Colorado State University’s student newspaper has lost $30,000 in advertising and had to cut pay and other budgets by 10 percent because of fallout from the use of a four-letter word in an editorial about President Bush, the Coloradoan reported Saturday.

In large type, the editorial included the words “Taser this … (expletive) Bush.” The editorial said it had the support of the Collegian’s editorial board.

“As local and national media will inevitably jump on this controversy, I strongly urge the university community to try and understand that the intentions of the students on staff, including me, were not to cause harm, but rather to reinforce the importance of free speech at our great institution,” Editor-in-Chief J. David McSwane said in a posting on the paper’s Web site Friday.

McSwane wrote, “My staff and I are extremely proud to be CSU students and members of this amazing community, and it is my sincere hope that our readers understand our intentions were not malicious.”

He told the Coloradoan he had no intention to quit, and that he had expected the editorial to draw a negative reaction.

The seven-member board’s vote to run the editorial was split, although he did not give the numbers.

“What we really were trying to do was make a statement people couldn’t ignore,” McSwane said. “I think quitting would be an insult to my staff, who supported what we had to say. We did something and we’re standing by it.”

He said the newspaper’s advisers and advertisers had no idea it planned to run the editorial and he regretted the pain it caused them.

The Collegian, a free publication funded entirely by advertising and published Monday through Friday, printed comments, including negative ones, on its Web site.

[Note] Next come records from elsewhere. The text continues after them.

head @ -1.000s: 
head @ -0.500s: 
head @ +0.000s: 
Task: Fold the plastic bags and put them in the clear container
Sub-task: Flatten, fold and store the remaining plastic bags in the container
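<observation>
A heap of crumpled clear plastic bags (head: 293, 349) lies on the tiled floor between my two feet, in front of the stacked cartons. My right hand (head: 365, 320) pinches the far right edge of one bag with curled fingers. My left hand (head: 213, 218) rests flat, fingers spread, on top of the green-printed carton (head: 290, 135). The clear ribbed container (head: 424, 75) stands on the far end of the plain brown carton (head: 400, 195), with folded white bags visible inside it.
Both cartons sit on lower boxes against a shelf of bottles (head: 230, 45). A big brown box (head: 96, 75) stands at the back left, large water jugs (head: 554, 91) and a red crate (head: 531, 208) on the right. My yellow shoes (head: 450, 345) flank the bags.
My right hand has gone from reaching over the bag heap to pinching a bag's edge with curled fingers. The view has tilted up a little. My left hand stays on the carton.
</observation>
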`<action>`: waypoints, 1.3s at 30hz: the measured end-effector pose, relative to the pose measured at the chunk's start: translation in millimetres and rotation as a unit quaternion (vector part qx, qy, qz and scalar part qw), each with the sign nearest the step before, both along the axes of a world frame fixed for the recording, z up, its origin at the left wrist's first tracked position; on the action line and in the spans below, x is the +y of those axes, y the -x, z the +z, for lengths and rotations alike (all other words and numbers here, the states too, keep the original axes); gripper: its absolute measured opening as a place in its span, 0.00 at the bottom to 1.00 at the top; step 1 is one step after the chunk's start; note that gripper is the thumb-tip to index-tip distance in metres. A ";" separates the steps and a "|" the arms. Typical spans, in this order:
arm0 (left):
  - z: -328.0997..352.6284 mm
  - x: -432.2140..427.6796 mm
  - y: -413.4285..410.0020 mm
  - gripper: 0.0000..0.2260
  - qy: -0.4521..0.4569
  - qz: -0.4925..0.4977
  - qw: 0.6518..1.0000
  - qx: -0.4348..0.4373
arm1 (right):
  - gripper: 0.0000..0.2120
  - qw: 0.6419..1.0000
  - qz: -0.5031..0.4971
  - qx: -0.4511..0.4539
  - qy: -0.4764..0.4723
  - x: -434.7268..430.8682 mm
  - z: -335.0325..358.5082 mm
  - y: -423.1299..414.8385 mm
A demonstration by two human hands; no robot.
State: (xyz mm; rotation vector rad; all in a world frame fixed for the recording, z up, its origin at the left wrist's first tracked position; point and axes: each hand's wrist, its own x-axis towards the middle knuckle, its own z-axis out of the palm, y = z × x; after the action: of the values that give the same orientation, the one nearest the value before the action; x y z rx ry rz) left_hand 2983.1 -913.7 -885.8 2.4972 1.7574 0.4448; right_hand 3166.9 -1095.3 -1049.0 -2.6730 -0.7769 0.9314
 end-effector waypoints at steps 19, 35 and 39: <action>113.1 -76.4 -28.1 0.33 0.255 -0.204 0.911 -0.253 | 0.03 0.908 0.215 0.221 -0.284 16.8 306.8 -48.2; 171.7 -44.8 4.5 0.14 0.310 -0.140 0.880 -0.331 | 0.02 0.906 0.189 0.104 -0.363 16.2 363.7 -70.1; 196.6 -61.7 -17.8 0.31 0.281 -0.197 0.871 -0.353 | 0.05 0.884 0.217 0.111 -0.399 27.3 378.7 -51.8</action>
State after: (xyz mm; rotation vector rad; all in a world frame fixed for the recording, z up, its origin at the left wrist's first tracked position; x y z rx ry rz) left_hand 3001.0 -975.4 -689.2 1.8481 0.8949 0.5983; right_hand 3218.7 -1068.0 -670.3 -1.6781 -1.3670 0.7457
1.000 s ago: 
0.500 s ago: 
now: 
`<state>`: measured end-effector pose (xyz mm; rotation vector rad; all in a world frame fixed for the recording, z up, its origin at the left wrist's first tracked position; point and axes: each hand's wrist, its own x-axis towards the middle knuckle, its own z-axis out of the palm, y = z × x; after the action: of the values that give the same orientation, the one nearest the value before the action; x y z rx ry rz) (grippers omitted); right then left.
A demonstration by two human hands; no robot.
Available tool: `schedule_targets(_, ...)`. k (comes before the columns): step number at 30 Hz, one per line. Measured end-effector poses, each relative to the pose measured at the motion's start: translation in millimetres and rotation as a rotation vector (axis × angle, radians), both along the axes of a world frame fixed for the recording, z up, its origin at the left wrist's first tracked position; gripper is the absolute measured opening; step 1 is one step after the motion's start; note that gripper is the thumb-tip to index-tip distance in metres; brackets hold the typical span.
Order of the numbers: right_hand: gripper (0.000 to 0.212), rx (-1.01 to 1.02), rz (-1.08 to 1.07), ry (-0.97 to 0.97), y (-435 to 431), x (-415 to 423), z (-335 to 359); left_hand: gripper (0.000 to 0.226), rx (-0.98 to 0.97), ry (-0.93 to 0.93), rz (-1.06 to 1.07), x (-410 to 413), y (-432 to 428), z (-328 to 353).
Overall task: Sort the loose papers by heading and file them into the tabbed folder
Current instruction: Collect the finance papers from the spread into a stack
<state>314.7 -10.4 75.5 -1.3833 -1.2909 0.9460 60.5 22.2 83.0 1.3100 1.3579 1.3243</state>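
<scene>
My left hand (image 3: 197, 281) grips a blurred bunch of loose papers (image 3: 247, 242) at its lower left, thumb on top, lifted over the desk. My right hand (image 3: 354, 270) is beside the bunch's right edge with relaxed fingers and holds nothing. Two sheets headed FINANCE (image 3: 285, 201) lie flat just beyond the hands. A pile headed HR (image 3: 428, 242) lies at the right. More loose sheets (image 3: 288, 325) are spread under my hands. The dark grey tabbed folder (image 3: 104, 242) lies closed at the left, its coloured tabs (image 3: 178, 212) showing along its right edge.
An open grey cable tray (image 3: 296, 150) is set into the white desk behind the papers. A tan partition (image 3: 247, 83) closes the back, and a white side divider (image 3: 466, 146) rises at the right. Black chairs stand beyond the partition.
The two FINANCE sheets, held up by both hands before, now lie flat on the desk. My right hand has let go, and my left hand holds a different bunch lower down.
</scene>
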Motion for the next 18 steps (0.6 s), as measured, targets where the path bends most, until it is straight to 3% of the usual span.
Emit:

“Like many other comments here, I’m quite ashamed to see the official voice of my alma mater’s paper choosing to express itself like this,” wrote one commenter under the name Phil Mills. “Regardless of the Editors’ opinion of our President, I would have hoped that they could have come up with something more eloquent and reasoned to express that opinion than this… this… bumper sticker.”

Others backed the paper.

The administration said the readers will have the final say.

“While student journalists enjoy all the privileges and protections of the First Amendment, they must also accept full responsibility for the choices they make,” said CSU President Larry Penley in a prepared statement.

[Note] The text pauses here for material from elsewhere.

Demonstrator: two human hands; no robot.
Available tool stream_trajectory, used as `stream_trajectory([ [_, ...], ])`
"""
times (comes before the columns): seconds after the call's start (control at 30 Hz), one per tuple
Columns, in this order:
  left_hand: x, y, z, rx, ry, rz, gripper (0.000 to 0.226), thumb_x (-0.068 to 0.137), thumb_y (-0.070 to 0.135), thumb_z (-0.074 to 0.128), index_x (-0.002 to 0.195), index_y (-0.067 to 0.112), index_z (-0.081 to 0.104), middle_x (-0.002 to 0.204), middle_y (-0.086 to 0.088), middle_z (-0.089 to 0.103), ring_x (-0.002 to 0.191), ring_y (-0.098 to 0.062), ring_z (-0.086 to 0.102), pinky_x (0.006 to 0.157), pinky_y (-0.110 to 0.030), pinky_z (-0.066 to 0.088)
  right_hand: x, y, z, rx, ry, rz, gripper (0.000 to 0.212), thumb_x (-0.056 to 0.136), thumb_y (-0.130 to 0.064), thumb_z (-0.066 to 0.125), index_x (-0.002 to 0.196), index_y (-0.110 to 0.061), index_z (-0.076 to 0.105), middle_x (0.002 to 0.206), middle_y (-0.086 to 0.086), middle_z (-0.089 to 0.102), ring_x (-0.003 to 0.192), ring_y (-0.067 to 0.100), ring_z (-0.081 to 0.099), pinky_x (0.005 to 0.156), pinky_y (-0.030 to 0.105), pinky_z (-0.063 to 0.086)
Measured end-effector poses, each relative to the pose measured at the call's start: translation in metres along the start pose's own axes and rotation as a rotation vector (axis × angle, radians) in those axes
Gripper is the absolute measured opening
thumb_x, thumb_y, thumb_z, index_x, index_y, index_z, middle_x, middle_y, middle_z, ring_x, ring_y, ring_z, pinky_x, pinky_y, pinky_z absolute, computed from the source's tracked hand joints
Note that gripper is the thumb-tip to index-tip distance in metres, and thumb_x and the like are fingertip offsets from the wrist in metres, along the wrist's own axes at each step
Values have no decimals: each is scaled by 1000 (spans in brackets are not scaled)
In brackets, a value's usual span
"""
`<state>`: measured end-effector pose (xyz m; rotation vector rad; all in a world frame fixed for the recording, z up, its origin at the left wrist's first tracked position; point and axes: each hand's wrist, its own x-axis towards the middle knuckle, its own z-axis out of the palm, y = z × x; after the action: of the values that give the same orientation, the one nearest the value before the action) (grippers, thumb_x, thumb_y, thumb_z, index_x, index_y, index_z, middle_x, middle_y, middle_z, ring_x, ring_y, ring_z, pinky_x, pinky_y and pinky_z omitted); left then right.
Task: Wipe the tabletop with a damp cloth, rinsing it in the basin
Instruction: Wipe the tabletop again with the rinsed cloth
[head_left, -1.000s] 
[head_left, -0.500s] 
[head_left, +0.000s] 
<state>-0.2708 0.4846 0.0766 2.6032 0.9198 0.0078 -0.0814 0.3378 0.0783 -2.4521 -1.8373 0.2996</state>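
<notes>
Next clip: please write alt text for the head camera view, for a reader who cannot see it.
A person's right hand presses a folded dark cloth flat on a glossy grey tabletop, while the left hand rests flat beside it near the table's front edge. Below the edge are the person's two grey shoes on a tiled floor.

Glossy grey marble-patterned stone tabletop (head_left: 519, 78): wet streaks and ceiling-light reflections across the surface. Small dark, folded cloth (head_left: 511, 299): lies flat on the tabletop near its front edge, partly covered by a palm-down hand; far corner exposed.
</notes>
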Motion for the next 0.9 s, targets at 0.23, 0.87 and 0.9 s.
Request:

“Members of a university community ought to be expected to communicate civilly and rationally and to make thoughtful arguments in support of even unpopular viewpoints. I am disappointed that the Collegian’s recent editorial choices do not reflect the expectations we have of our student journalists nor the standards that are clearly articulated by student media policies. I also have every expectation that the readers of the Collegian will make their viewpoints known to the editor and the Board of Student Communications, which serves as the newspaper’s publisher, and that ultimately, the newspaper will answer to its readers,” he said.

The university, through its 10-member faculty-student Board of Student Communications could fire the editor. The university said no Collegian editor has ever been fired. The student editor of the campus yearbook was fired about a decade ago over missed deadlines.